## Problem to solve
Every line of the material is to be given again exactly.
Segment Start: Study material
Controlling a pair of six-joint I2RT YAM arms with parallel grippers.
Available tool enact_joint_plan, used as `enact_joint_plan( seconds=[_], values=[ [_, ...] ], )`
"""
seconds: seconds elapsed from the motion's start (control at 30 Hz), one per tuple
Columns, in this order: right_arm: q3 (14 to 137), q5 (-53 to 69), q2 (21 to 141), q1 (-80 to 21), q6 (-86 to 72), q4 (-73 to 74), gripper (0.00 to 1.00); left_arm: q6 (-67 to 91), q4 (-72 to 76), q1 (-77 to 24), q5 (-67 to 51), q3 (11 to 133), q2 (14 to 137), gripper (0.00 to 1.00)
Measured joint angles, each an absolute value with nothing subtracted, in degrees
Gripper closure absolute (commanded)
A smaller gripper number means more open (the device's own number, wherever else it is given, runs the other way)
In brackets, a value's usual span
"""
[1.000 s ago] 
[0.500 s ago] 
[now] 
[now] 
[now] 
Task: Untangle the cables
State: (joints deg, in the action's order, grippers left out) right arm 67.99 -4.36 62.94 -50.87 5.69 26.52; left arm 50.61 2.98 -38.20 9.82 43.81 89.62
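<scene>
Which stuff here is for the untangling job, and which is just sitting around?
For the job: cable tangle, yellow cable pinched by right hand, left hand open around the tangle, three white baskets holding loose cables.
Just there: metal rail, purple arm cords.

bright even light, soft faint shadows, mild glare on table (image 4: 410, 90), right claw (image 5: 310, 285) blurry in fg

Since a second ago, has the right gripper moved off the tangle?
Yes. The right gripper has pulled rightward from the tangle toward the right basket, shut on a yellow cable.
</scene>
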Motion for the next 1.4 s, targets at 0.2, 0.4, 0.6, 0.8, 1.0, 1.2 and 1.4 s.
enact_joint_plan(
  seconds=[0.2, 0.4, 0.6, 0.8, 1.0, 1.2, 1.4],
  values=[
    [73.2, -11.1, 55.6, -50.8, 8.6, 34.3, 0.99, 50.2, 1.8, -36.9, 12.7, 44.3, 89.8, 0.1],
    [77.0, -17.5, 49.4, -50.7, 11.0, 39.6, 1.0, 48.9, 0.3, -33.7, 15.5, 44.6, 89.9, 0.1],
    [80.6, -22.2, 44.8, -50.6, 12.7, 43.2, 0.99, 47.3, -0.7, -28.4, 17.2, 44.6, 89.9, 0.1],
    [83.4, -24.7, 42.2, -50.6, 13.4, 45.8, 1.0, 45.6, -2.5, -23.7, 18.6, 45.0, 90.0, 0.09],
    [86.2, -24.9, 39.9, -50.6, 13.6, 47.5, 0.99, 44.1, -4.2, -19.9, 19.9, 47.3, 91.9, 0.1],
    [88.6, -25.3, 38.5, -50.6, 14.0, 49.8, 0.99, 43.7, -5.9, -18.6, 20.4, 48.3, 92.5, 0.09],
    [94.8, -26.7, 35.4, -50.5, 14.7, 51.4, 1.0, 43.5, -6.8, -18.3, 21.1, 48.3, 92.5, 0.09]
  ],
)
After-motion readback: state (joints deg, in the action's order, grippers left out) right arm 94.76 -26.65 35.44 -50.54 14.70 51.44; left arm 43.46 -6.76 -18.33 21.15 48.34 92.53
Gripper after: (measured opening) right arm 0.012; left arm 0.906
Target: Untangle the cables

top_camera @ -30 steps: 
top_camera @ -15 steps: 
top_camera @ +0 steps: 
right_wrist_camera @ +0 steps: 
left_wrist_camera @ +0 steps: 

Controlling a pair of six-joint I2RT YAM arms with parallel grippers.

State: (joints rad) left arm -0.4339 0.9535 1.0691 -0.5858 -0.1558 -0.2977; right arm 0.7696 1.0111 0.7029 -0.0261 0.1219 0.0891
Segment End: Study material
## Response box
Controlling a pair of six-joint I2RT YAM arms with parallel grippers.
Available tool enact_joint_plan, used as `enact_joint_plan( seconds=[_], values=[ [_, ...] ], )`
"""
seconds: seconds elapsed from the motion's start (control at 30 Hz), one per tuple
Columns, in this order: right_arm: q3 (14 to 137), q5 (-53 to 69), q2 (21 to 141), q1 (-80 to 21), q6 (-86 to 72), q4 (-73 to 74), gripper (0.00 to 1.00); left_arm: q6 (-67 to 91), q4 (-72 to 76), q1 (-77 to 24), q5 (-67 to 51), q3 (11 to 133), q2 (14 to 137), gripper (0.00 to 1.00)
Measured joint angles, each an absolute value with nothing subtracted, in degrees
Gripper closure absolute (commanded)
A smaller gripper number means more open (the device's own number, wherever else it is given, runs the other way)
In brackets, a value's usual span
"""
[1.000 s ago] 
[0.500 s ago] 
[now] 
[now] 
[now] 
Task: Untangle the cables
State: (joints deg, in the action's order, grippers left out) right arm 67.99 -4.36 62.94 -50.87 5.69 26.52; left arm 50.61 2.98 -38.20 9.82 43.81 89.62
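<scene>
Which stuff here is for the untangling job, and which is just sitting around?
For the job: cable tangle, yellow cable pinched by right hand, left hand open around the tangle, three white baskets holding loose cables.
Just there: metal rail, purple arm cords.

bright even light, soft faint shadows, mild glare on table (image 4: 410, 90), right claw (image 5: 310, 285) blurry in fg

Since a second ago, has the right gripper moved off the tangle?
Yes. The right gripper has pulled rightward from the tangle toward the right basket, shut on a yellow cable.
</scene>
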Motion for the next 1.4 s, targets at 0.2, 0.4, 0.6, 0.8, 1.0, 1.2 and 1.4 s.
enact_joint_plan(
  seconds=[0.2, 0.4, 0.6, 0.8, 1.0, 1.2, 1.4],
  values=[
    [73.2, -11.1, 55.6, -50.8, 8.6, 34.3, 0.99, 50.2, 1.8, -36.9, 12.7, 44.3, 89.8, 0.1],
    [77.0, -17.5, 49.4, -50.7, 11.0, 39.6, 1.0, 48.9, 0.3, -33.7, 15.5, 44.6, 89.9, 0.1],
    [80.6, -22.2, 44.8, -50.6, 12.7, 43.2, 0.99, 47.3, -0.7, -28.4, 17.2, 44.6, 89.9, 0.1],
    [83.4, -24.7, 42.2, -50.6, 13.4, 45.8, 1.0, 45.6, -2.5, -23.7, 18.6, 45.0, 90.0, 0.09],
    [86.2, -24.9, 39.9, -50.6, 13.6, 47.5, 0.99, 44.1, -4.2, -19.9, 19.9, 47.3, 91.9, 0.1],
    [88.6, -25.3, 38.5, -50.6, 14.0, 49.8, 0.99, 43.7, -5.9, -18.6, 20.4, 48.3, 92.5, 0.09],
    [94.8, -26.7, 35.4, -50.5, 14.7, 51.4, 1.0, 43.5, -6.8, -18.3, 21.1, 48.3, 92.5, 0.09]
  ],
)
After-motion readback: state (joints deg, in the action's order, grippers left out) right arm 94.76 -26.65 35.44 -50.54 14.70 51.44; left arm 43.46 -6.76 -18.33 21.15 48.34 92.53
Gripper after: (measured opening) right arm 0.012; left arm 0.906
Target: Untangle the cables

top_camera @ -30 steps: 
top_camera @ -15 steps: 
top_camera @ +0 steps: 
right_wrist_camera @ +0 steps: 
left_wrist_camera @ +0 steps: 

Controlling a pair of six-joint I2RT YAM arms with parallel grippers.

State: (joints rad) left arm -0.4339 0.9535 1.0691 -0.5858 -0.1558 -0.2977; right arm 0.7696 1.0111 0.7029 -0.0261 0.1219 0.0891

There is no more to the exercise.